Con la riforma al Codice della Strada saranno introdotte, nel 2015, nuove limitazioni per i neopatentati. O meglio: verranno apportate delle modifiche alla legge che non permette ai soggetti neopatentati di guidare automobili con rapporto potenza/peso superiore ai 55 kW/t, fino ad un massimo di 70 kW (art. 117 C.d.S.).

La proposta di legge sta proseguendo nell'iter burocratico delle approvazioni e dovrebbe diventare effettiva per la fine del 2015.
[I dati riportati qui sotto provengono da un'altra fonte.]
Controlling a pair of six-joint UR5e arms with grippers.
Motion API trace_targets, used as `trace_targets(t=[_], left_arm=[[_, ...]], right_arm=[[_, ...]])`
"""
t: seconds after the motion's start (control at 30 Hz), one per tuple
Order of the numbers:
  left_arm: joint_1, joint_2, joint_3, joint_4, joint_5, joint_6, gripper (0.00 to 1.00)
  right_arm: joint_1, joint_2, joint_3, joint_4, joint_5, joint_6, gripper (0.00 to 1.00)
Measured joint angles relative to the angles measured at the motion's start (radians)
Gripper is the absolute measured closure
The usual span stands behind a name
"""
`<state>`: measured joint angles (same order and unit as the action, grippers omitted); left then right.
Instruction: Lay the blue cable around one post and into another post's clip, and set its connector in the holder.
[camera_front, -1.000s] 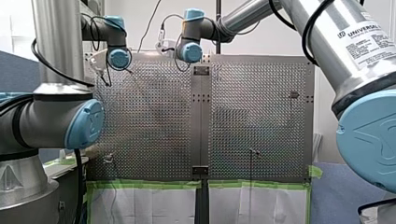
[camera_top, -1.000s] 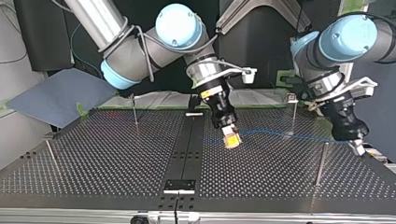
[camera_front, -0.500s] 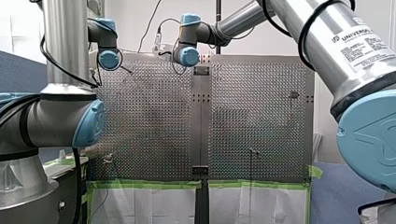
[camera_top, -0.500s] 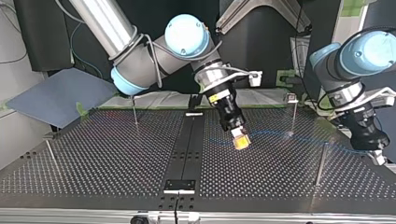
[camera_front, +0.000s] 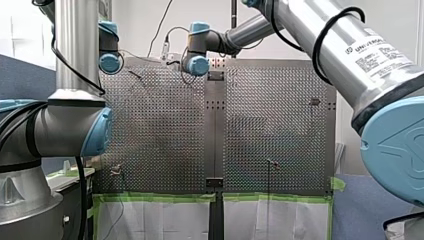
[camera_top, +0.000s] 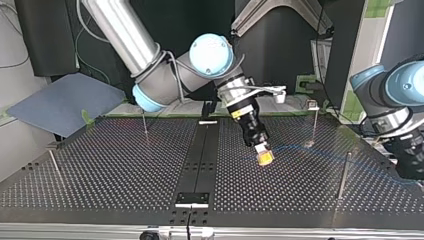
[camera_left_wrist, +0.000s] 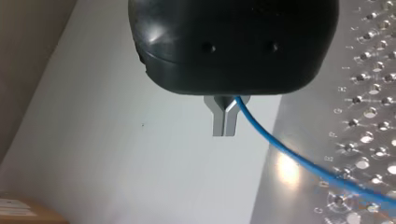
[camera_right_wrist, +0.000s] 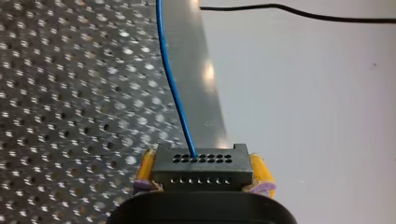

Auto potenti al neopatentato? Ok se accompagnato

Con la riforma, infatti, la disposizione che limita la potenza delle auto ai neopatentati non sarà applicata quando il neopatentato si mette alla guida affiancato da una persona di età non superiore ai 65 anni che sia in possesso di patente da almeno 10 anni. Insieme alle nuove limitazioni per neopatentati che saranno introdotte nel 2015, cambierano le regole anche per gli “over 80”, che dovranno attenersi alle stesse regole di chi ha appena preso la patente: potranno guidare auto con rapporto potenza/peso non superiore ai 55 kW/t e con un massimo di 70 kW. Sempre che siano in possesso dei requisiti psicofisici.


Cambia la durata della limitazione per neopatentati

La stessa disposizione, che oggi ha una durata di un anno, nel 2015 avrà una durata di 6 mesi nel caso in cui il neopatentato, in tal periodo, non abbia commesso infrazioni che prevedono la decurtazione dei punti della patente. Le famiglie che non possiedono un’auto che rientra nelle limitazioni imposte ai neopatentati, e non ha nessuna intenzione di acquistarne una specifica per il figlio neopatentato, dovranno tenere duro solo per 6 mesi affinché esso possa mettersi alla guida delle auto di mamma e papà.


Sanzioni per i neopatentati che non rispettano il limite

Attualmente, in base all’art. 117 C.d.S. comma 5, il titolare di patente italiana che, nel primo anno dal conseguimento della patente B, guida autoveicoli ad alte prestazioni (che superino i limiti imposti ai neopatentati), è sanzionabile con il pagamento di una somma che va dai 160 ai 641 euro e con la sospensione della patente di guida per un periodo compreso tra i 2 e gli 8 mesi. La stessa sanzione è prevista anche per il minore autorizzato alla guida accompagnata che guida veicoli ad elevate prestazioni.